One such topic is the U=U (Undetectable equals Untransmittable) message, which states that undergoing effective HIV treatment reduces the levels of HIV in the body (viral load) to extremely low. This is a condition known as viral suppression. Individuals who are found to have below 200 copies of HIV per millilitre of blood are referred to as having an undetectable viral load.
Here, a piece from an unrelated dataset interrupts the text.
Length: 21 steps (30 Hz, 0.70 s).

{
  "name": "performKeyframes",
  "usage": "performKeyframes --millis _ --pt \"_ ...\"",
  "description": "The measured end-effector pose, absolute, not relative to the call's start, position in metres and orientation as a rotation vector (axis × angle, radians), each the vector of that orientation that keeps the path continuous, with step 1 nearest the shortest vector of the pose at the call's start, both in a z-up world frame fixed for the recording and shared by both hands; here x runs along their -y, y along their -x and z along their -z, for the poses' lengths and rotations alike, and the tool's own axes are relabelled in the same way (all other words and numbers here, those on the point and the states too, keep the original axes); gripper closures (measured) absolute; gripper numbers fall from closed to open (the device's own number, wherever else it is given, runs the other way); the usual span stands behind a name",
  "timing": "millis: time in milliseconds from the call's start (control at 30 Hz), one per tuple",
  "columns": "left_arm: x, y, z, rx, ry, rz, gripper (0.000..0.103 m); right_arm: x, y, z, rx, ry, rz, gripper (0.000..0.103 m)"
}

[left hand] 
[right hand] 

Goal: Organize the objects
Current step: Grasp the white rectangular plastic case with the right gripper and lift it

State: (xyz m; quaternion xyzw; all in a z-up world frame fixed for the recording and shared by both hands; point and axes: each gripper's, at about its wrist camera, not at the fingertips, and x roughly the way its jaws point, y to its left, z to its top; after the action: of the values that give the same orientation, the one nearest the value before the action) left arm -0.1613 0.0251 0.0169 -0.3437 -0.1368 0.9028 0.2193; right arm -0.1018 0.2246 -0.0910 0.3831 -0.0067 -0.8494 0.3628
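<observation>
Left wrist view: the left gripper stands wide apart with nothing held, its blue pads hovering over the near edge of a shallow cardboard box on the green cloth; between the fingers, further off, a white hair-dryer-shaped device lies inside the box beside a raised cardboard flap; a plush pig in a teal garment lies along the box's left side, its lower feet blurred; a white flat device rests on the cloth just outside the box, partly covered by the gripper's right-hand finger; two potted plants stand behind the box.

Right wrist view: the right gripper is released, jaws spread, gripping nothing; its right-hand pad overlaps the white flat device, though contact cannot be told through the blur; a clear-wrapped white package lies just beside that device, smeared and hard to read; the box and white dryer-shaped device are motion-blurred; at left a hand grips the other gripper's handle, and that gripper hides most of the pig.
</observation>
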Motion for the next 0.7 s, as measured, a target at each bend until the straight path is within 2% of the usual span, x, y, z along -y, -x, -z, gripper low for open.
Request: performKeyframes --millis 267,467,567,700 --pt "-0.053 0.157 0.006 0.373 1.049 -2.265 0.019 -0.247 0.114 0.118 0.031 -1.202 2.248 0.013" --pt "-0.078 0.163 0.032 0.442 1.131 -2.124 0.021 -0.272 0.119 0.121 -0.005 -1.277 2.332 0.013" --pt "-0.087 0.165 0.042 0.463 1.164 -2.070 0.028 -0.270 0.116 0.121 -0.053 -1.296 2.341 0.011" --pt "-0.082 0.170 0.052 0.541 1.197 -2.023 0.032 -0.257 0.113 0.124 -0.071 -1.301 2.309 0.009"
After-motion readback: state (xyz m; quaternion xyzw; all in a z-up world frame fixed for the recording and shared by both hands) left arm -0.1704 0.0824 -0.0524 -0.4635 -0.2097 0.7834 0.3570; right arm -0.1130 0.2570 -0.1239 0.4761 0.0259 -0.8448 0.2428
Under such conditions, there is effectively no risk of transmission of HIV through sexual contact.
“If a person living with HIV is on medication and treatment, if [they] were to have sex with someone, even without a condom, [they] won’t transmit [the disease],” Mr Tyler explains.
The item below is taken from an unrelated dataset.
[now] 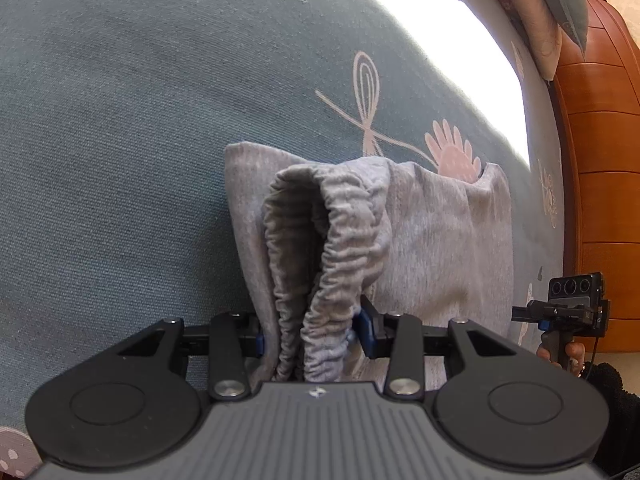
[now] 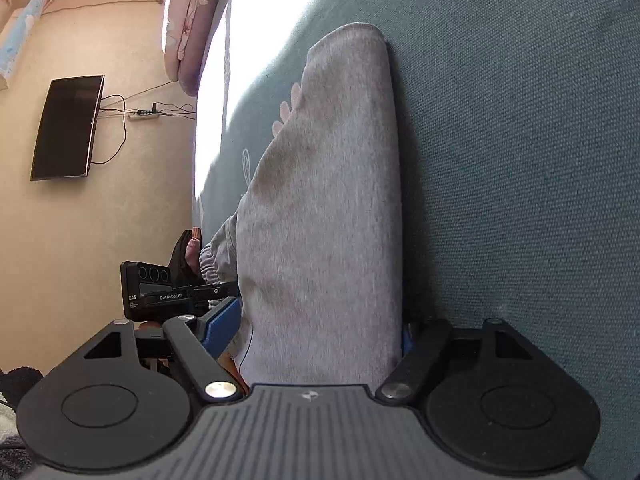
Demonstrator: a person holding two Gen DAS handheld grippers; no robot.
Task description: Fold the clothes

While social media pages such as UequalsU SG are promoting this issue to combat the stigma surrounding HIV, he says that greater awareness for the general public is still necessary.
“Whenever we conduct workshops about personally dealing with HIV, [those] who attend are people who already know about HIV and U=U,” he explains, adding that he aspires to be a part of a nationwide campaign on U=U in the future. “Our challenge is to reach out to people who don’t know [about who we are and what we do].”
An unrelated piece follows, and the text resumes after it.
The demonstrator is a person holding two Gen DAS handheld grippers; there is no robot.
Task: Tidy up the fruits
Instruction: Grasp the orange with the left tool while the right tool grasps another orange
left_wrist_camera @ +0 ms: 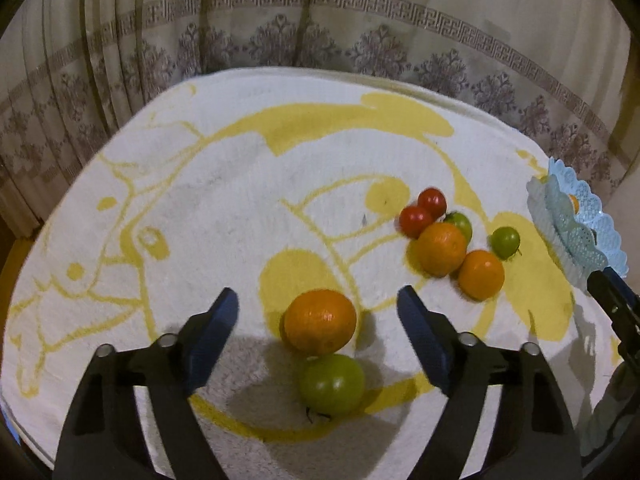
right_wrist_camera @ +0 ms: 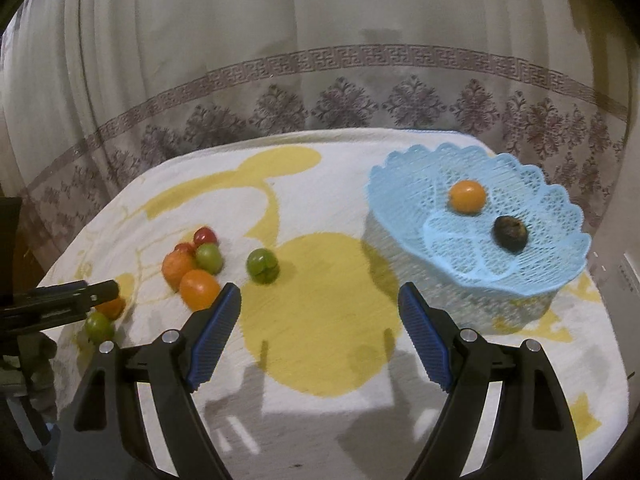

It is also vital for the public to be more sensitive to and knowledgeable about etiquette when talking to PLHIV.
For instance, Mr Tyler shares that one should not ask PLHIV how they contracted the virus. “Some of them [contracted] HIV through sexual assault. So when you ask someone how [they] get HIV, it could trigger bad memories,” he says.
“[Questions such as] ‘How long do you have?’,‘Who gave it to you?’ [and] ‘I’m not getting it, am I?’ [should be avoided]. The things that you should say when someone disclose their status to you [include] ‘You’re not alone’, ‘Have you started treatment yet? I’m here for you’, [and] ‘Have you found a good doctor? I appreciate you telling me that’.”
More financial support for the HIV community is also key, says Mr Tyler: “Medication is very expensive; [it costs an average of] $600 (USD $442.12) a month. They recently announced a subsidy for [HIV] medication, but it still [costs] quite a lot of money.”
Mr Tan asserts that there is a need to introduce policies to protect and safeguard the HIV community, citing the example of a person who attempted to blackmail him by threatening to spread the news of his status.
“A few years back I was talking to someone on a social app, and they asked me, ‘Are you that person with HIV?’ What’s it got to do with knowing who I am?,” he says.
“[There needs to be] laws or policies to protect, prevent us from getting [into] that kind of situation because it’s still going on.”
Such behaviours are part of the reason that very few people in Singapore are living openly with HIV, he says: “That’s also why there’s only a few of us who are out about our status in the first place.”
Hope for the future
Mr Tyler finds great fulfilment in learning from his clients and watching them grow. And according to him, he is also learning from them.
“We don’t expect anything in return, [but] it’s really nice to see that they have come so far. When we meet clients, we learn new things as well. It’s not just us guiding them,” he says.
He believes that to be Singaporean is to be inclusive: “To be able to love anyone without fear, to be able to get married here with my partner if I were to have one.”
A sense of satisfaction from helping others and it is what drives Mr Tan’s passion for creating change.
“Every time someone reaches out and thanks me for what I do [for him], that fuels me to continue, keeps me going. As long as I can provide that comfort [to] at least one person, then I’m satisfied with what I’ve done so far,” he says. “I have made a difference by being the difference.”
And for him, being Singaporean means living peacefully with others – in spite of their differences.
“Regardless of any difference that I have with someone else, we still coexist together as [one] people, because that’s what we are. Whatever we prefer, whatever differences we have, is what makes us uniquely us.”